By the start of April, the conflict seemed closer to resolution. NATO countries began to deliberate about invading Kosovo with ground units. US President Bill Clinton was reluctant to commit US forces for a ground offensive. At the same time, Finnish and Russian negotiators continued to try to persuade Milošević to back down. Faced with little alternative, Milošević accepted the conditions offered by a Finnish-Russian mediation team and agreed to a military presence within Kosovo headed by the UN, but incorporating NATO troops.

On June 12, after Milošević accepted the conditions, KFOR began entering Kosovo. KFOR, a NATO force, had been preparing to conduct combat operations, but in the end, its mission was only peacekeeping. It was based upon the Allied Rapid Reaction Corps headquarters commanded by then Lieutenant General Mike Jackson of the British Army.

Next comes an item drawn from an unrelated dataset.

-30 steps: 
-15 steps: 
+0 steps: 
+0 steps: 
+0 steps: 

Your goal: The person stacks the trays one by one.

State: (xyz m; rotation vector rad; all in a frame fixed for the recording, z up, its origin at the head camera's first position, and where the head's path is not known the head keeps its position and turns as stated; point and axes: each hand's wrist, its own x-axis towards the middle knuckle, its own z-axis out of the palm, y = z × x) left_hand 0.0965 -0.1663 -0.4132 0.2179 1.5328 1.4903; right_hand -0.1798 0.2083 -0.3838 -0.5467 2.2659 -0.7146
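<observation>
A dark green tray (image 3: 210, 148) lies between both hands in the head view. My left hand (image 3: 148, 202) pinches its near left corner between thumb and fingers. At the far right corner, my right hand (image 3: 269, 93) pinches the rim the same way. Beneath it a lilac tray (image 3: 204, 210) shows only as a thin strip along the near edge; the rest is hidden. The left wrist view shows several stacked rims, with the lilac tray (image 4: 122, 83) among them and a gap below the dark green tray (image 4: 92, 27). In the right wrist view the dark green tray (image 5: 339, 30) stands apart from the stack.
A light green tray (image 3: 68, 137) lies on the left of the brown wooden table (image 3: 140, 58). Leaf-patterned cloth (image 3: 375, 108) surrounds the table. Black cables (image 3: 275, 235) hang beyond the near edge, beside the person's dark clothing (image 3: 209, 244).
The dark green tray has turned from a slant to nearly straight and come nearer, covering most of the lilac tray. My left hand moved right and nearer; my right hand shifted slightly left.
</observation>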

It consisted of British forces (a brigade built from 4th Armored and 5th Airborne Brigades), a French Army Brigade, a German Army brigade, which entered from the west while all the other forces advanced from the south, and Italian Army and US Army brigades. The U.S. contribution, known as the Initial Entry Force, was led by the U.S. 1st Armored Division. Subordinate units included TF 1–35 Armor from Baumholder, Germany, the 2nd Battalion, 505th Parachute Infantry Regiment from Fort Bragg, North Carolina, the 26th Marine Expeditionary Unit from Camp Lejeune, North Carolina, the 1st Battalion, 26th Infantry Regiment from Schweinfurt, Germany, and Echo Troop, 4th Cavalry Regiment, also from Schweinfurt, Germany. Also attached to the U.S. force was the Greek Army's 501st Mechanized Infantry Battalion. The initial U.S. forces established their area of operation around the towns of Uroševac, the future Camp Bondsteel, and Gnjilane, at Camp Monteith, and spent four months – the start of a stay which continues to date – establishing order in the southeast sector of Kosovo.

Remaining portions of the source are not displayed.